Szef syryjskiej dyplomacji Walid el-Mualim przyjedzie w poniedziałek do Moskwy na rozmowy o sytuacji w Syrii z rosyjskim ministrem spraw zagranicznych Siergiejem Ławrowem - podało dziś MSZ Rosji.
Konsultacje ministrów skupią się na przeanalizowaniu wszystkich aspektów obecnej sytuacji w Syrii - głosi komunikat rosyjskiego MSZ.
-
Rosja jest przekonana, że trzeba jak najszybciej położyć kres przemocy i cierpieniom ludności cywilnej w Syrii (...) bez prób zewnętrznej interwencji zbrojnej z pominięciem Rady Bezpieczeństwa ONZ - podkreślono w propagandowym komunikacie.
Wizyta Mualima będzie miała miejsce tuż po szczycie G20, zdominowanym przez napięcia związane z zamiarem amerykańskiego prezydenta Baracka Obamy, by przeprowadzić ograniczone uderzenie w Syrię w reakcji na
atak chemiczny z 21 sierpnia, o przeprowadzenie którego oskarża reżim syryjski.
Rosja, która od początku konfliktu w Syrii wspiera reżim w Damaszku, kategorycznie blokuje razem z Chinami decyzje Rady Bezpieczeństwa ONZ o sankcjach czy operacji przeciwko prezydentowi Baszarowi el-Asadowi.
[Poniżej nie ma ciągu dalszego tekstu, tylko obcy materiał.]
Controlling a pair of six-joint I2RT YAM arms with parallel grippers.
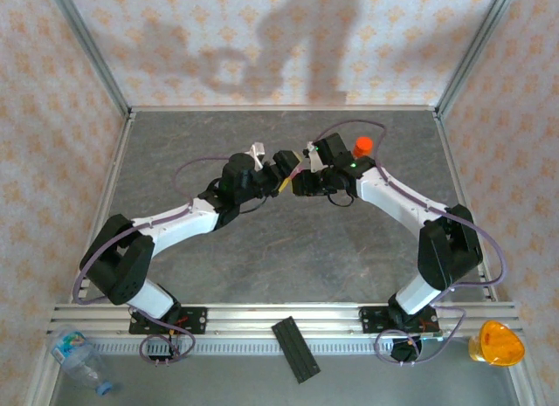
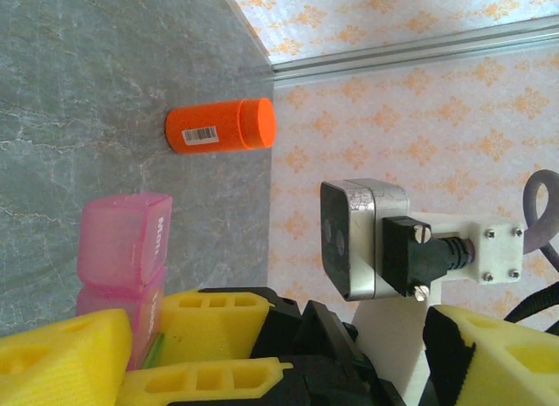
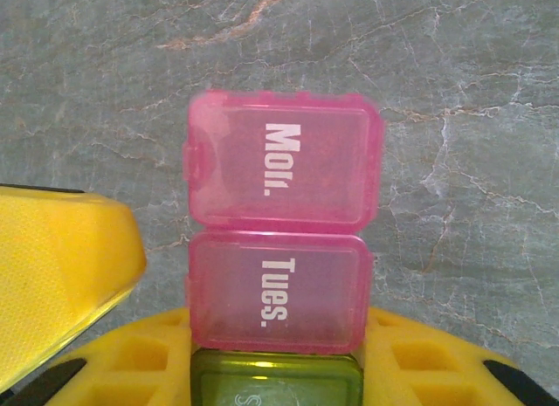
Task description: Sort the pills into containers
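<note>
Foam pads [image 3: 419, 362] of the right gripper [image 3: 278, 371] clamp shut on the green box [image 3: 275, 381] of the pill organiser [image 3: 279, 249], presenting its pink "Mon." and "Tues." lids, probably for the wide-open, empty left gripper [image 2: 279, 323] alongside, with the orange bottle [image 2: 218, 127] standing apart on the table [image 3: 454, 118].

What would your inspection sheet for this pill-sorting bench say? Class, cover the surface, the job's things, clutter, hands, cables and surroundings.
Surface: grey marbled mat, no damage seen.
Job's things: containers, joined pink boxes marked Mon. and Tues., then a green one; lids look shut; no pills seen.
Clutter: orange bottle standing apart; plastic bottle, black strip and orange object by the near rail.
Hands: right hand shut on the containers at the green end; left hand open, close beside them.
Cables: purple cables loop along both arms.
Surroundings: patterned walls, metal frame.
</note>
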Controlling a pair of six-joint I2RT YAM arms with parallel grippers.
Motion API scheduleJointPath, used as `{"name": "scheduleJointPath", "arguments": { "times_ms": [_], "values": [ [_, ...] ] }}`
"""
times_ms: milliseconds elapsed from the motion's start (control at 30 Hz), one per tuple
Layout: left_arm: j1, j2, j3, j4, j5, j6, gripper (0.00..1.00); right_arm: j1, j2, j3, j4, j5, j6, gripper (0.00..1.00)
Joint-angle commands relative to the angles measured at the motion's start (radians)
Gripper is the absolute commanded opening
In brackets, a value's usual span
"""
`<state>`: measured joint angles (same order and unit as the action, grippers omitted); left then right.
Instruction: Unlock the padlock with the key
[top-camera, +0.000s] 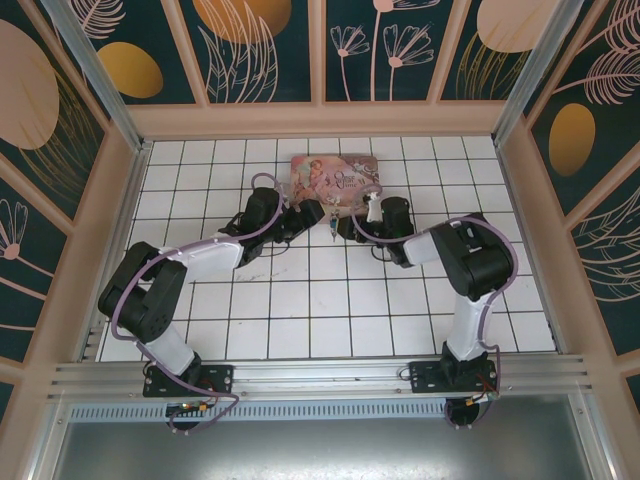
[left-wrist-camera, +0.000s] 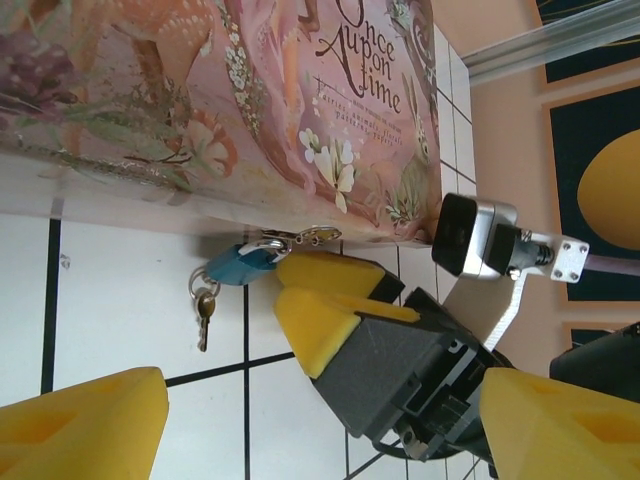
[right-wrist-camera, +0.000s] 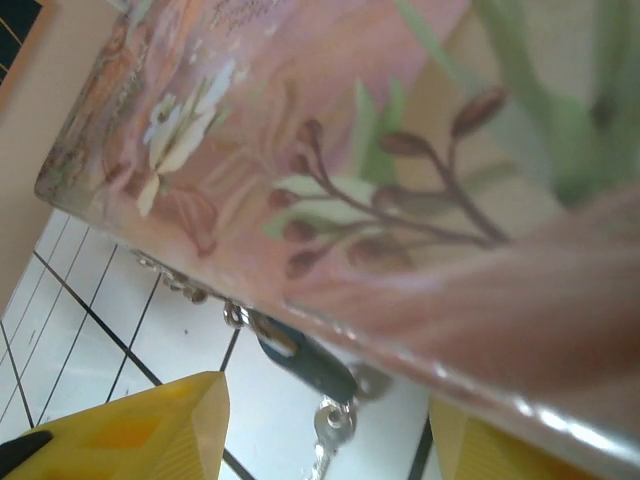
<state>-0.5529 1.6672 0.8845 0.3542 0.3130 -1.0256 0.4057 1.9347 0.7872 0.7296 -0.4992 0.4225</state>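
The pink tin box (left-wrist-camera: 300, 110) reads "Once Upon a time" in curly lettering; the smaller lines beneath are too fine to read. It is glossy metal printed with deer, a rabbit and white flowers, lid down. From the silvery clasp (left-wrist-camera: 305, 237) on its near edge hangs the small blue-grey padlock (left-wrist-camera: 238, 266), with the thin coppery key (left-wrist-camera: 203, 322) dangling on a ring over the white tiles (left-wrist-camera: 120, 300). The right gripper (left-wrist-camera: 282, 285) sits just beside the padlock, yellow foam fingers apart, clamping nothing. The left gripper (left-wrist-camera: 320, 400) gapes wide, empty.
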Motion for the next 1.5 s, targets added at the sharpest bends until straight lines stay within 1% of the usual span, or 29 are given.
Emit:
{"name": "scheduleJointPath", "arguments": {
  "times_ms": [0,133,400,667,733,800,1133,1233,1300,1367,1467],
  "values": [
    [0.010,0.016,0.000,0.011,-0.002,-0.008,0.82,0.010,0.048,0.047,0.051,-0.048,-0.026,0.55],
    [0.011,0.023,0.000,0.018,0.003,-0.013,0.82,0.021,0.074,0.070,0.054,-0.063,-0.032,0.55],
    [0.014,0.041,0.006,0.032,0.014,-0.023,0.82,0.041,0.079,0.066,0.075,-0.070,-0.061,0.52],
    [0.014,0.041,0.000,0.041,0.020,-0.025,0.82,0.050,0.102,0.089,0.090,-0.014,-0.050,0.52],
    [0.014,0.040,-0.002,0.045,0.022,-0.028,0.82,0.057,0.114,0.107,0.081,-0.019,-0.054,0.49],
    [0.015,0.071,-0.005,0.053,0.025,-0.031,0.82,0.065,0.123,0.122,0.073,-0.014,-0.062,0.46],
    [0.015,0.104,-0.008,0.089,0.047,-0.050,0.82,0.078,0.179,0.187,0.027,0.039,-0.056,0.45],
    [0.015,0.106,-0.008,0.092,0.049,-0.055,0.82,0.081,0.191,0.203,0.020,0.071,-0.048,0.40],
    [0.016,0.104,-0.011,0.092,0.047,-0.056,0.82,0.081,0.197,0.211,0.023,0.082,-0.040,0.34],
    [0.015,0.099,-0.015,0.095,0.041,-0.058,0.82,0.081,0.206,0.216,0.034,0.093,-0.025,0.25],
    [0.016,0.097,-0.021,0.095,0.037,-0.064,0.82,0.081,0.212,0.222,0.052,0.097,-0.007,0.17]
  ]
}}
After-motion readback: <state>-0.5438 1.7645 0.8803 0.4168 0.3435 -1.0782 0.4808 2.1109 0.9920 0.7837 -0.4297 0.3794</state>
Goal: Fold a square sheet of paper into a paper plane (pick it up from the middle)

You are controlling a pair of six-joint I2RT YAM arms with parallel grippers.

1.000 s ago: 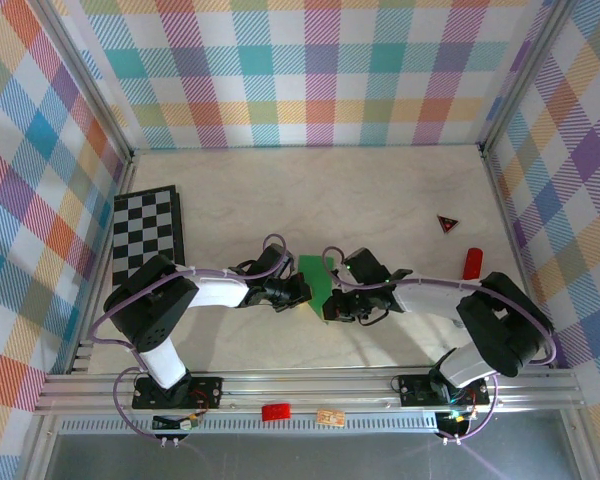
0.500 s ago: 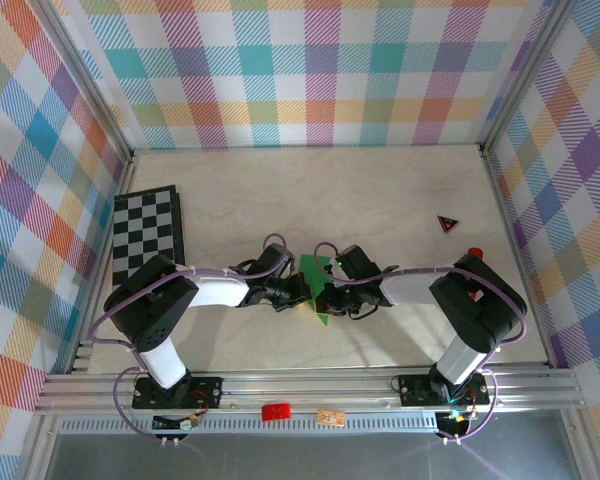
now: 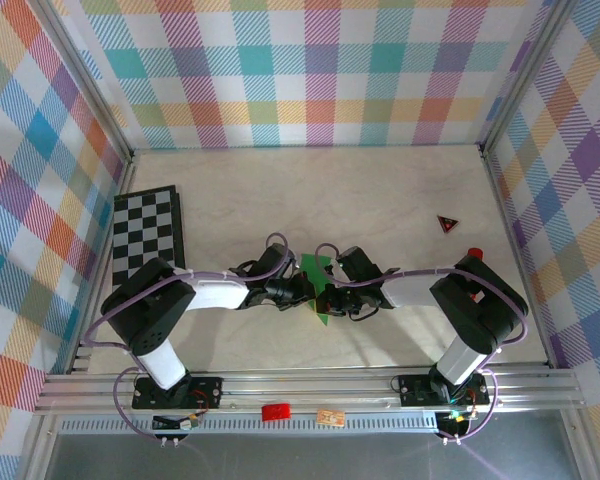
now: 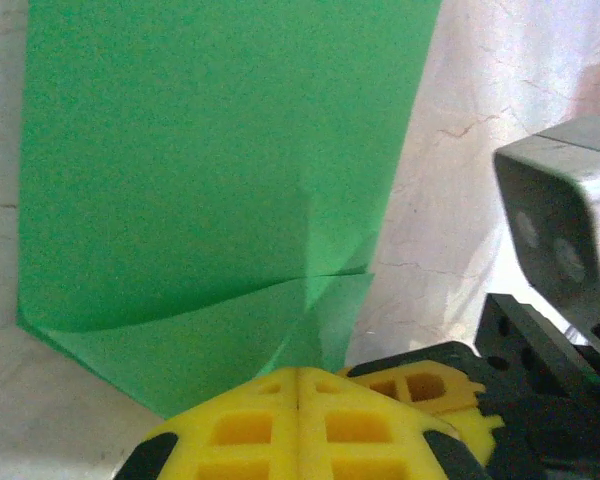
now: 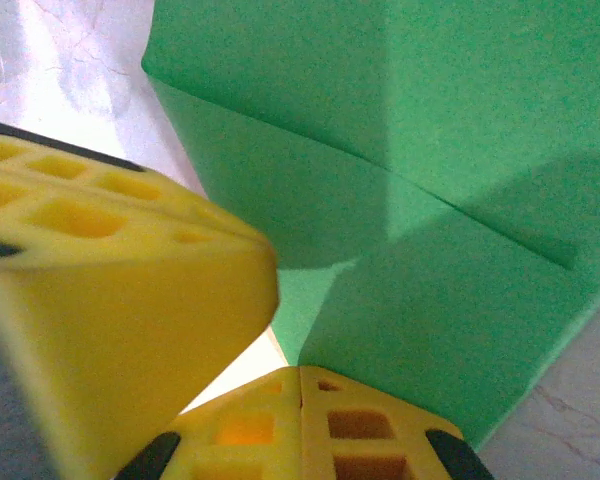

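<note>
Top view, left to right. The chessboard (image 3: pixel 145 235) lies at 9 o'clock on the table (image 3: pixel 380 190). The left gripper (image 3: pixel 300 291) reaches in from 8 o'clock. The green sheet of paper (image 3: pixel 314 268), already creased, lies just toward 6 o'clock of the table's centre. The right gripper (image 3: pixel 330 298) meets the sheet from 4 o'clock. A small red-and-black triangle (image 3: pixel 447 224) and a red cylinder (image 3: pixel 472 251) lie well apart at 3 o'clock.

Left wrist view: the left gripper (image 4: pixel 298 378) has its jaws pressed together at a raised flap of the sheet (image 4: pixel 210 160). Right wrist view: the right gripper (image 5: pixel 300 375) has its jaws likewise together where a crease of the sheet (image 5: pixel 450 150) runs in. Whether either pair clamps the paper or merely presses it cannot be told.

Step in hand, as judged: an early fold at the sheet's near edge, with no dart shape yet. The next move calls for carrying the flap across while the rest of the sheet stays flat, then pressing the crease.
</note>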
Uważa też, że amerykański Kongres nie ma prawa autoryzowania uderzenia na Damaszek.
Prezydent Rosji Władimir Putin ostrzegł, że
jakikolwiek atak bez zgody ONZ może zostać uznany tylko za agresję, a chiński MSZ oświadczył, że wojna nie jest rozwiązaniem kryzysu w Syrii.